### [TASK GOAL]
Go through the listing below and output exactly the line with "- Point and", the line with "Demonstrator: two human", and each line between; omit the rest.

### [INPUT DATA]
----

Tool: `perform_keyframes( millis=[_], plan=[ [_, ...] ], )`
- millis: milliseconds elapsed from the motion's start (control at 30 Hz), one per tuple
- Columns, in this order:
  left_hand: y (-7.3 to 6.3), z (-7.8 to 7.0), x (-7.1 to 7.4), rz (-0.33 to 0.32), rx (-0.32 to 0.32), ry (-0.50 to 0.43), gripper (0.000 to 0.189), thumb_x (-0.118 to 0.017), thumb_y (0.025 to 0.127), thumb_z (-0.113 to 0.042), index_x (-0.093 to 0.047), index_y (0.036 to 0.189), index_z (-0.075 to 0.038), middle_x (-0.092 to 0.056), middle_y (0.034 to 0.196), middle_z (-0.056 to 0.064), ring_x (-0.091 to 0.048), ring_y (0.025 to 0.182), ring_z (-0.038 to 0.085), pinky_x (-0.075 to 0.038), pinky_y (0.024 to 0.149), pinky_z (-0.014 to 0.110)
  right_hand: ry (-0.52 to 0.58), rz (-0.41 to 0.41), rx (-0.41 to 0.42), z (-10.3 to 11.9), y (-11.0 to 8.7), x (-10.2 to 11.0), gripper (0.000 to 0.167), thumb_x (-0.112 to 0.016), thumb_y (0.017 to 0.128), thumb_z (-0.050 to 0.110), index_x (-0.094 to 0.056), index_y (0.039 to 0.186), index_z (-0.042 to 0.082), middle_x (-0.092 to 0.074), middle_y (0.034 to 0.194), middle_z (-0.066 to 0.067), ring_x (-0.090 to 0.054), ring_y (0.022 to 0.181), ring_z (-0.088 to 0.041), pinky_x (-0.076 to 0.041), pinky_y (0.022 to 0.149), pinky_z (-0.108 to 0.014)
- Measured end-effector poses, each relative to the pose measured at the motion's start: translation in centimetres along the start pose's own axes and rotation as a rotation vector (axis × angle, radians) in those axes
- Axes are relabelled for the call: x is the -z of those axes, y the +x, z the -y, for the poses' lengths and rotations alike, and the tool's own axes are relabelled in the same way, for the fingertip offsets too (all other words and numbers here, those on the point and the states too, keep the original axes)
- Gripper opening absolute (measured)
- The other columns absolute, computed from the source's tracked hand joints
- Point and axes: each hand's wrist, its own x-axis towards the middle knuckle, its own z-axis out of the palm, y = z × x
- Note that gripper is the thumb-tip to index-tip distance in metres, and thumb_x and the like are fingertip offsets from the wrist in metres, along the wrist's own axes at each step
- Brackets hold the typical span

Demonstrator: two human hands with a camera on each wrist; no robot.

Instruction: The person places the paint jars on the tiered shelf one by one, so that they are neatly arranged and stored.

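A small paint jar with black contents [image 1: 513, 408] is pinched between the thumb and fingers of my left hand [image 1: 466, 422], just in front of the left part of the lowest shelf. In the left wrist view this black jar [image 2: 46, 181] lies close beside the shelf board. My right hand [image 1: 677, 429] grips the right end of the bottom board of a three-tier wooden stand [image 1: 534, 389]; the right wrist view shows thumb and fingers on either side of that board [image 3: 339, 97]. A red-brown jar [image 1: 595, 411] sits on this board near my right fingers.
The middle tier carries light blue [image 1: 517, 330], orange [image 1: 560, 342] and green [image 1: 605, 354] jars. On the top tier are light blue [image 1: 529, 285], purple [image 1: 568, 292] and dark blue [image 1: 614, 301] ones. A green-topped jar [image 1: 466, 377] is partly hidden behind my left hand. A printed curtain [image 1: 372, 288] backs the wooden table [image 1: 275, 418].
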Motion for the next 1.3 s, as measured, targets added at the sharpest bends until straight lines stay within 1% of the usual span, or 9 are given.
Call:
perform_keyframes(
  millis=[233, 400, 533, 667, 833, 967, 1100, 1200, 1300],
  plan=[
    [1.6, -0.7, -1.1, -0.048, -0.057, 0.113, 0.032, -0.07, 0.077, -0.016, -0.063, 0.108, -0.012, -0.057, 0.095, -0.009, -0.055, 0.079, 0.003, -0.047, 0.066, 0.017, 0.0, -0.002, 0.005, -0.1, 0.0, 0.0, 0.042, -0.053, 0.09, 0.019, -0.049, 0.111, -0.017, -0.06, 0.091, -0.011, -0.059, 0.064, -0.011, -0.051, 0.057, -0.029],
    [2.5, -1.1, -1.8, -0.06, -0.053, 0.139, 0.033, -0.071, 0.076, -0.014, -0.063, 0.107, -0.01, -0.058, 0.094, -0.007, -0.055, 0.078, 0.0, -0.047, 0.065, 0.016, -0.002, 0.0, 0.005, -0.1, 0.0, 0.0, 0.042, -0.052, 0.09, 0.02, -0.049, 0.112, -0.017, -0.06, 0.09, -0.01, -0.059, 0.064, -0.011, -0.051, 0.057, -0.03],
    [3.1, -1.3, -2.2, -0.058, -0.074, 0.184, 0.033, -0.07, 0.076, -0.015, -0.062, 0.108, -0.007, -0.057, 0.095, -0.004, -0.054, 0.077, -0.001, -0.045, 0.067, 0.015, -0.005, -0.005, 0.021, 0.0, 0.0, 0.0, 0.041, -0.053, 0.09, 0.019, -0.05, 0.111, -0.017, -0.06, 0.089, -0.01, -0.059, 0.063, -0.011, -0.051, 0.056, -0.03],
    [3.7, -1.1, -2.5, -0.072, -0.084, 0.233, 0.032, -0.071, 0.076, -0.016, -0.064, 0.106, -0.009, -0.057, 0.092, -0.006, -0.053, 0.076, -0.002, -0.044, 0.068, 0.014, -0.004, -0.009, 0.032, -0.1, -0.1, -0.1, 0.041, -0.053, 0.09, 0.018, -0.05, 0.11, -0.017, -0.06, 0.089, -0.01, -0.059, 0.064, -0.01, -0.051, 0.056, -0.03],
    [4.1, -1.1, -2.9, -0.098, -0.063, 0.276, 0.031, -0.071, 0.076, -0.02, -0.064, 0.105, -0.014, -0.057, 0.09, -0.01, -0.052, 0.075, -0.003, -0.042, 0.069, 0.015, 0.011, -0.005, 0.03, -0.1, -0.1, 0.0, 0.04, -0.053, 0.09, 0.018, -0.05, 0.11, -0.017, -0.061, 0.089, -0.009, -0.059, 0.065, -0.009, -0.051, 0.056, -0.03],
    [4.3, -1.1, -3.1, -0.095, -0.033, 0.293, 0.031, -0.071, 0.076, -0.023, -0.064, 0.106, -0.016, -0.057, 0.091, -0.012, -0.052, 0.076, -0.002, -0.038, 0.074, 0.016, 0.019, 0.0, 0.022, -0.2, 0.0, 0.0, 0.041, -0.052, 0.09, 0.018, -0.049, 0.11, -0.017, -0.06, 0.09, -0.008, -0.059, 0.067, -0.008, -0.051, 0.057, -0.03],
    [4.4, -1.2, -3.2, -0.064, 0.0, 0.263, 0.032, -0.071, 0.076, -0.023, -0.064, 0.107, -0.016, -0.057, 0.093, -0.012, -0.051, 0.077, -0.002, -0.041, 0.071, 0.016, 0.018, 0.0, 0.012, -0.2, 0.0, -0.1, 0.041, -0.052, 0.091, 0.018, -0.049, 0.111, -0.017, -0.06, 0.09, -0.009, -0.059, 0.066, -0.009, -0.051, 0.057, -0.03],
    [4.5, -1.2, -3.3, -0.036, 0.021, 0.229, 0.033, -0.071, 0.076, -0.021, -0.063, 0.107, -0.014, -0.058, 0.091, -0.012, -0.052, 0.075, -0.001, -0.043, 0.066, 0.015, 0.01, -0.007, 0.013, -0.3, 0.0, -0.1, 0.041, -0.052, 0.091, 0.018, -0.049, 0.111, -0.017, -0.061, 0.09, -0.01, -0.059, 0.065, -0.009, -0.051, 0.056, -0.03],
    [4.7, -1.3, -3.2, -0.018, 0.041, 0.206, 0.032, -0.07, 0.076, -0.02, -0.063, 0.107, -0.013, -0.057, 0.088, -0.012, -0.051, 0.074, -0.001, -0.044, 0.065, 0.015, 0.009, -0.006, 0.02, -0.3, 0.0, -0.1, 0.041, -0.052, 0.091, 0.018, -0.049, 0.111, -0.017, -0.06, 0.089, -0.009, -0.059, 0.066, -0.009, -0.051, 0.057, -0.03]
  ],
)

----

### [SOLUTION TO THIS EXERCISE]
- Point and axes: each hand's wrist, its own x-axis towards the middle knuckle, its own z-axis out of the palm, y = z × x
- Note that gripper is the thumb-tip to index-tip distance in metres, and thumb_x and the like are fingertip offsets from the wrist in metres, along the wrist's own axes at each step
- Brackets hold the typical span

Demonstrator: two human hands with a camera on each wrist; no robot.

Work on the answer has been completed.